● **How to complete this task**: Give the number of lines below that hold "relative", and only that.

● **Exercise input**:
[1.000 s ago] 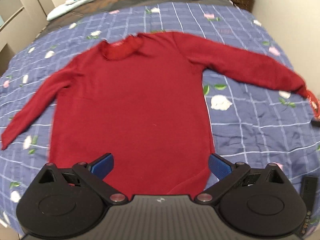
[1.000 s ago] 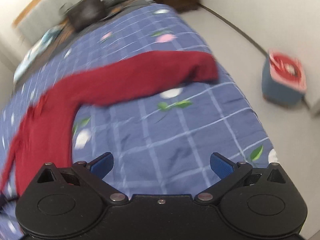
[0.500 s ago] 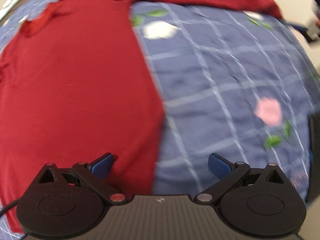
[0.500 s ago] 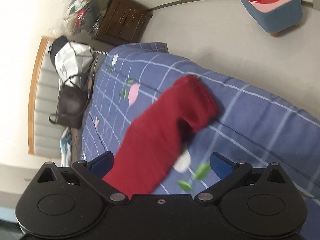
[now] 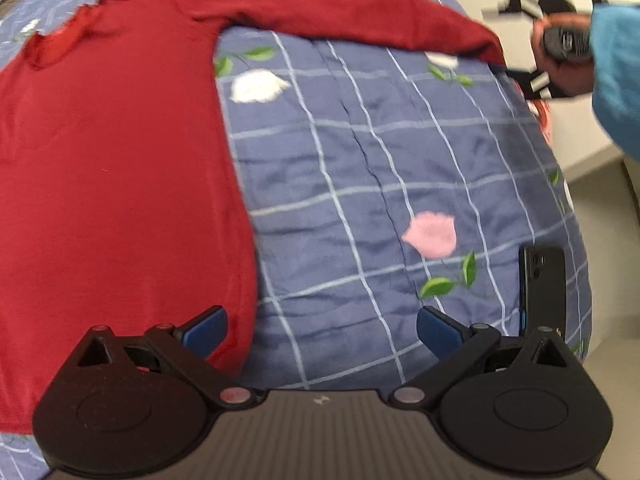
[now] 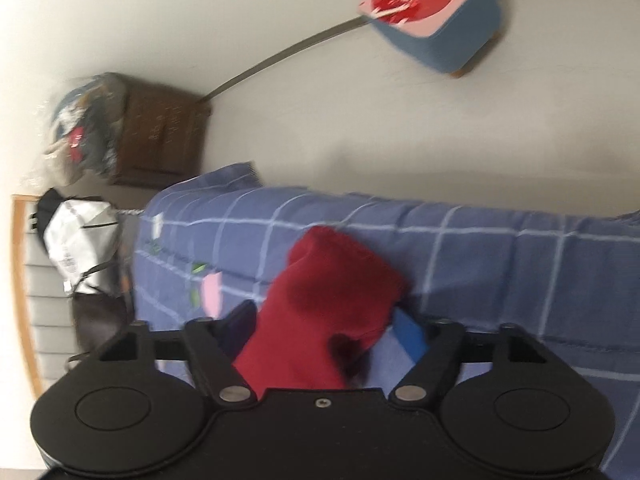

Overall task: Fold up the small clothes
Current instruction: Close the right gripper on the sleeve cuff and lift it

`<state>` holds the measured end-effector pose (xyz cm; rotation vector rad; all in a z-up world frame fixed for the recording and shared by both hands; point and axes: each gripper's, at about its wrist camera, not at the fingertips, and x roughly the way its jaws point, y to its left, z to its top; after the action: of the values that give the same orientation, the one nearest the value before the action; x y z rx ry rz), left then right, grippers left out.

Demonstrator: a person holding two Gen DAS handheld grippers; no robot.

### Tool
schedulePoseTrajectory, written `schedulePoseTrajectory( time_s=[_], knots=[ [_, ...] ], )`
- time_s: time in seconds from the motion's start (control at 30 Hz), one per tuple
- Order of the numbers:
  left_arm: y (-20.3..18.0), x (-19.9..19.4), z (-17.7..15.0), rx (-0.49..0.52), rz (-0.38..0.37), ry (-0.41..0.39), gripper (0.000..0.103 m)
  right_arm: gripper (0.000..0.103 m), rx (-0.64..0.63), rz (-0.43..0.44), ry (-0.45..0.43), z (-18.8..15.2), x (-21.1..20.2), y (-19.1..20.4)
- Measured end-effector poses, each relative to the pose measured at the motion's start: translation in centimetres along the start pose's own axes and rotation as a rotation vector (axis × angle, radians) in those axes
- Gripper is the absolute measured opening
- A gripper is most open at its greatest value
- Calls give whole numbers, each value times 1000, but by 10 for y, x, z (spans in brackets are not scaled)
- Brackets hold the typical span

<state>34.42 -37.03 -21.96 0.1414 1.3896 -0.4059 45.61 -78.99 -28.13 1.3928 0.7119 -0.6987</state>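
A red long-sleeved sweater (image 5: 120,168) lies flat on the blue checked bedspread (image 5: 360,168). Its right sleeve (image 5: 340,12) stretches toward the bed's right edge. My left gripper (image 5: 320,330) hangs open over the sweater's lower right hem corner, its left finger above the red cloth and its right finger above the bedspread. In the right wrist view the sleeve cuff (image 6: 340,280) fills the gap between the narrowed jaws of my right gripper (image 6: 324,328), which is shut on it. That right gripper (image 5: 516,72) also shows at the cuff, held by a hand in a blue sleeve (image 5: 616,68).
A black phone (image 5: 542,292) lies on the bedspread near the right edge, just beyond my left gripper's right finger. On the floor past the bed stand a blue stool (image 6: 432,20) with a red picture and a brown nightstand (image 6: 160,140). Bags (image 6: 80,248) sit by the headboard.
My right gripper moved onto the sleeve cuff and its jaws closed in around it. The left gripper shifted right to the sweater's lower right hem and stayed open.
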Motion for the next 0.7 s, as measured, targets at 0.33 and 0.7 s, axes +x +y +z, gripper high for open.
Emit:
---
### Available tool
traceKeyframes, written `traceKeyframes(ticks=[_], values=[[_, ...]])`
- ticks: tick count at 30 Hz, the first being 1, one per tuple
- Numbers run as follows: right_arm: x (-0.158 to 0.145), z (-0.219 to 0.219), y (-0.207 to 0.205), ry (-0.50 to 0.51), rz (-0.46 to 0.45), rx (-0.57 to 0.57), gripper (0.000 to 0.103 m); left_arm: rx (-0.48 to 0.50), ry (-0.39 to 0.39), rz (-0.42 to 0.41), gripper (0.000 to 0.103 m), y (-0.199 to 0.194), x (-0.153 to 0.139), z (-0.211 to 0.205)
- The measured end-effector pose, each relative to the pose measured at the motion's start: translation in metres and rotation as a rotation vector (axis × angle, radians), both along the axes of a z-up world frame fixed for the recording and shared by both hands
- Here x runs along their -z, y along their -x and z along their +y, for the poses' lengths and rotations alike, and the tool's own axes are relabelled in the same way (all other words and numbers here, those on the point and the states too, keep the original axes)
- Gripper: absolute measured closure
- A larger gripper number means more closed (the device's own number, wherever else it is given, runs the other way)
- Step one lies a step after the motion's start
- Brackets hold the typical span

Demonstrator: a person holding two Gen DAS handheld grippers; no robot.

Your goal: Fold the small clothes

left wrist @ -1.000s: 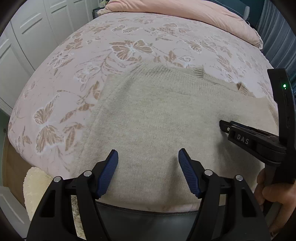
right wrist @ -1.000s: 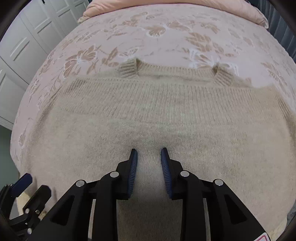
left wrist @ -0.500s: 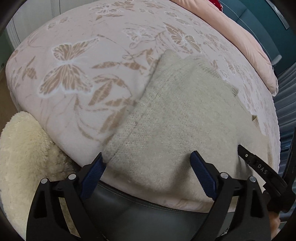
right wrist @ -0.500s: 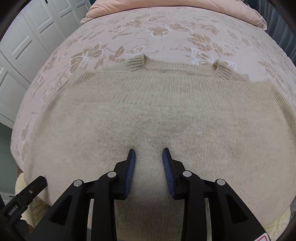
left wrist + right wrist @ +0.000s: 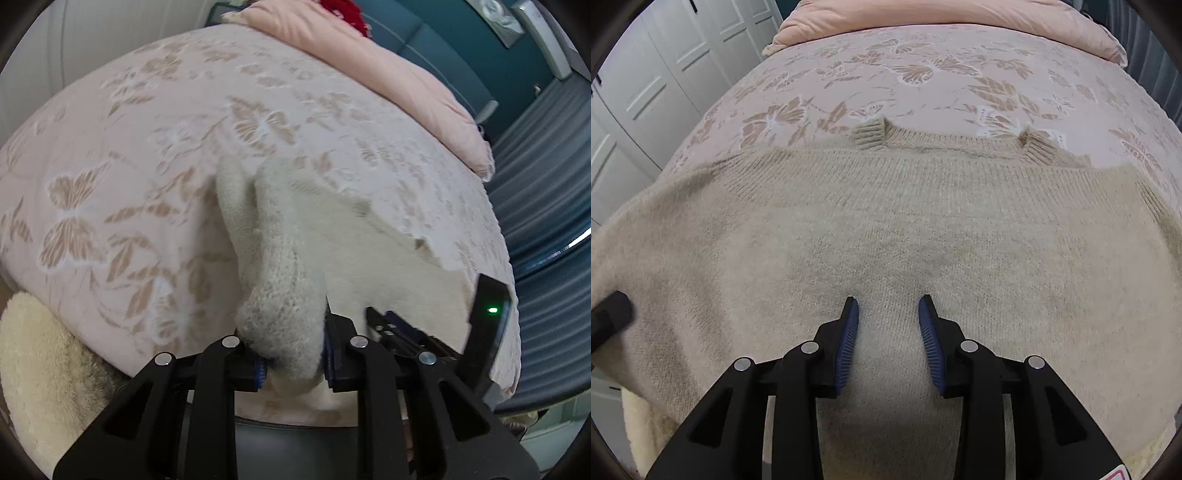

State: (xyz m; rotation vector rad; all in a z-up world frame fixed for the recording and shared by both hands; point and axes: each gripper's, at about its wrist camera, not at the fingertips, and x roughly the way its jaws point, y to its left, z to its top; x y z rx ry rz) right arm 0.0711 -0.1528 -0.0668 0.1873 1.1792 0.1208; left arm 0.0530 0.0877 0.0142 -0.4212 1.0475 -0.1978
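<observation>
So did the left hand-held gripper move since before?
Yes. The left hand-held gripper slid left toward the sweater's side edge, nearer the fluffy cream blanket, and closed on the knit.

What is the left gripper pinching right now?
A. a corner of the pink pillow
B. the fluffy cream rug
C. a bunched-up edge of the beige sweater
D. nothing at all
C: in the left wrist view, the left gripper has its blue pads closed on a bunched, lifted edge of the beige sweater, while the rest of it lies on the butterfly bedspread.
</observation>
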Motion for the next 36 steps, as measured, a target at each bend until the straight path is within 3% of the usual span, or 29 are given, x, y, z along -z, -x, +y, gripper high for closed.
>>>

● **Response below**: 2